Does this rule apply to information in a court of admiralty?
Page 11 U. S. 394
It is not contended that all those technical niceties which are
unimportant in themselves, and standing only on precedents of which
the reason cannot be discerned, should be transplanted from the
courts of common law into the courts of admiralty. But a rule so
essential to justice and fair proceeding as that which requires a
substantial statement of the offense upon which the prosecution is
founded, must be the rule of every court where justice is the
object, and cannot be satisfied by a general reference to the
provisions of a statute. It would require a series of clear and
unequivocal precedents to show that this rule is dispensed with in
courts of admiralty, sitting for the trial of offenses against
municipal law.
It is, upon these and other reasons, the opinion of the Court
that the information is not made good by the allegation that the
offense was committed against the provisions of certain sections of
the act of Congress.
Is it cured by any evidence showing that in point of fact the
vessel and cargo are liable to forfeiture?
The rule that a man shall not be charged with one crime and
convicted of another may sometimes cover real guilt, but its
observance is essential to the preservation of innocence.

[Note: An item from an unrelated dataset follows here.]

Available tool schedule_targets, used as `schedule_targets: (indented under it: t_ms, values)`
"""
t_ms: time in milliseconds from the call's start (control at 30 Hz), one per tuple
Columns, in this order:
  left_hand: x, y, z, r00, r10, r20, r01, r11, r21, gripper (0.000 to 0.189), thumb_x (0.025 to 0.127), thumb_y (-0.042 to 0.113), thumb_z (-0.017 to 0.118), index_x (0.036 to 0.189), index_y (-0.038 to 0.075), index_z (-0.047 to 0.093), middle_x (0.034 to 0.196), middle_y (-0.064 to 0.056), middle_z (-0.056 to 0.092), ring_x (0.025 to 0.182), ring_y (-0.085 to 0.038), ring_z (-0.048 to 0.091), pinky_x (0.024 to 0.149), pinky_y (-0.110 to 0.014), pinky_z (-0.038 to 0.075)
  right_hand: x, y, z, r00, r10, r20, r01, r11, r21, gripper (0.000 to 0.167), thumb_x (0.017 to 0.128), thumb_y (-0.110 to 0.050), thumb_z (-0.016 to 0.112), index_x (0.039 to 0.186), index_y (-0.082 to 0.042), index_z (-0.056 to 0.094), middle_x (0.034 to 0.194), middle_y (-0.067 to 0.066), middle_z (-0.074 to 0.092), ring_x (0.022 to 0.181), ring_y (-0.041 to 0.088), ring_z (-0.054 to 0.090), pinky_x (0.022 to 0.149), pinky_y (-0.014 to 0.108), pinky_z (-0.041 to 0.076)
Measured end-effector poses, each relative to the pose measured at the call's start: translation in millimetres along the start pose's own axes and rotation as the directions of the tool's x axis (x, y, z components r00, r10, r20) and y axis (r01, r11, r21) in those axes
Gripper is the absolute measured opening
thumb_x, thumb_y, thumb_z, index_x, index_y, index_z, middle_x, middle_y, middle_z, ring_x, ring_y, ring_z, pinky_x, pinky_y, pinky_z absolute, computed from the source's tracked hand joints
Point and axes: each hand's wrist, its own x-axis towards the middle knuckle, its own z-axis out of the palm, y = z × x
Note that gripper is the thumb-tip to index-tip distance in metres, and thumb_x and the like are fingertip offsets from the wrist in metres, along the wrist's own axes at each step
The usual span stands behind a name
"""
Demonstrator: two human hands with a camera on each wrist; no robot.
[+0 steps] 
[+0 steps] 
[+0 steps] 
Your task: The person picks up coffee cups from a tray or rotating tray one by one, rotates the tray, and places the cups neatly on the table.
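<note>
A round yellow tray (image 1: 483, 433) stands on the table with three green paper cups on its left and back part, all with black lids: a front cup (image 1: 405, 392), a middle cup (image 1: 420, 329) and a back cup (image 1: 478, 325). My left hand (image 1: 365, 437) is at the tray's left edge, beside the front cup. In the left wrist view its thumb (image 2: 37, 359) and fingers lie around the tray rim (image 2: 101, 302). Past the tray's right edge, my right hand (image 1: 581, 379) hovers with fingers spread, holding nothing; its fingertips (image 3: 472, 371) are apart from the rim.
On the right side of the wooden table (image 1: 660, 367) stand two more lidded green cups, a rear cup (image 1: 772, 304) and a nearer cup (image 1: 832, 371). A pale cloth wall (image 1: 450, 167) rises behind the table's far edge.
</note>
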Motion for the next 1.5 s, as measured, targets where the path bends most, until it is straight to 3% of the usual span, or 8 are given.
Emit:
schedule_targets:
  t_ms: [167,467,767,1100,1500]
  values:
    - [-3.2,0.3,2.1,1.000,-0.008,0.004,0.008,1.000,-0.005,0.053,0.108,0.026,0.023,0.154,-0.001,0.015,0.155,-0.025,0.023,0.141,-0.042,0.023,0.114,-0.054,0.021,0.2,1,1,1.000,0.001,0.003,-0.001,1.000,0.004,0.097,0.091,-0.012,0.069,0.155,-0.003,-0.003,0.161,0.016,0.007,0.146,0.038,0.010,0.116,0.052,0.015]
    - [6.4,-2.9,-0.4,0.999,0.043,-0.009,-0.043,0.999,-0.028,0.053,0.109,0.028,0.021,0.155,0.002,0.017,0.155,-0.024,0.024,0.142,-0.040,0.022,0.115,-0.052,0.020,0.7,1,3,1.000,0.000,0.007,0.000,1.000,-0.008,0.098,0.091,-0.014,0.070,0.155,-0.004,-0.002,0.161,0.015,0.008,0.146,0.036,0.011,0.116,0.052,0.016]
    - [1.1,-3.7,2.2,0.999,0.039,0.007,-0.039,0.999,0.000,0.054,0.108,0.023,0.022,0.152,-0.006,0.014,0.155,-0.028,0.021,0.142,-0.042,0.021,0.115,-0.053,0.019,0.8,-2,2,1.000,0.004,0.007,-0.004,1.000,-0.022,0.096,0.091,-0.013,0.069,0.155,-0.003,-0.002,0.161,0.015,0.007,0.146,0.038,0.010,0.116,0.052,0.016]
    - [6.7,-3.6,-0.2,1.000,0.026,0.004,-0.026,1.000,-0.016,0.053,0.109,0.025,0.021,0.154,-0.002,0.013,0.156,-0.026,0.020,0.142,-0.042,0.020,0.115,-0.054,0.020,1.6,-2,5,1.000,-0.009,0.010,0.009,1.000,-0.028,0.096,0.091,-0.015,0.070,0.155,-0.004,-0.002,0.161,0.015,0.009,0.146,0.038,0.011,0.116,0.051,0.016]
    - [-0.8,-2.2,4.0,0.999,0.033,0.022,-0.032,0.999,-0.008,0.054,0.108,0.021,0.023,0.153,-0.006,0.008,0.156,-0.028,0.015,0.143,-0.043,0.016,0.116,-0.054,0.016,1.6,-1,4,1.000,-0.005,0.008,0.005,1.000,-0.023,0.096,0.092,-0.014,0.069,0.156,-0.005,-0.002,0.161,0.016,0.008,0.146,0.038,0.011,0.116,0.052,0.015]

It is
only a modification of this rule that the accusation on which the
prosecution is founded should state the crime which is to be proved
and state such a crime as will justify the judgment to be
pronounced.
The reasons for this rule are
1st. That the party accused may know against what charge to
direct his defense.
2d. That the court may see with judicial eyes that the fact
alleged to have been committed is an offense against the laws, and
may also discern the punishment annexed by law to the specific
offense. These reasons apply to prosecutions in courts of admiralty
with as much force as to prosecutions in other courts. It is
therefore a maxim of the civil law that a decree must be
secundum allegata was well as
secundum probata.
It would
Page 11 U. S. 395
seem to be a maxim essential to the due administration of
justice in all courts.
It is the opinion of the Court that this information will not
justify a sentence condemning the schooner
Hoppet and that
part of her cargo which is not alleged to be of the growth,
produce, or manufacture of either France or Great Britain or the
dependencies of either of those powers, whatever the fact may
be.
There are certain wines imported in this vessel alleged to be of
the growth, produce, or manufacture of France. These wines were
exported from the United States to St. Bartholomews, where they
were purchased by the consignee and shipped to New Orleans. It is
contended that having been imported into the United States previous
to the passage of the nonintercourse law, their exportation and
reimportation does not subject them to the penalties of that law.
But the Court is unanimously of opinion that they come completely
within the provisions of the act of Congress.
It is the opinion of the Court that there is no error in that
part of the sentence of the District Court of Orleans which
condemns the wines in the information mentioned as forfeited to the
United States, but that there is error in that part of the sentence
which condemns the schooner
Hoppet and the residue of her
cargo.
This Court doth therefore adjudge and order that so much of the
sentence of the district court as condemns the schooner
Hoppet and the thirty-five hogsheads of molasses, five
barrels of molasses, twelve dozen of cocoa nuts and twelve pounds
of starch, part of the cargo of the said schooner, be and the same
is hereby
Reversed and annulled, and the said sentence as to the
residue of the cargo is in all things affirmed.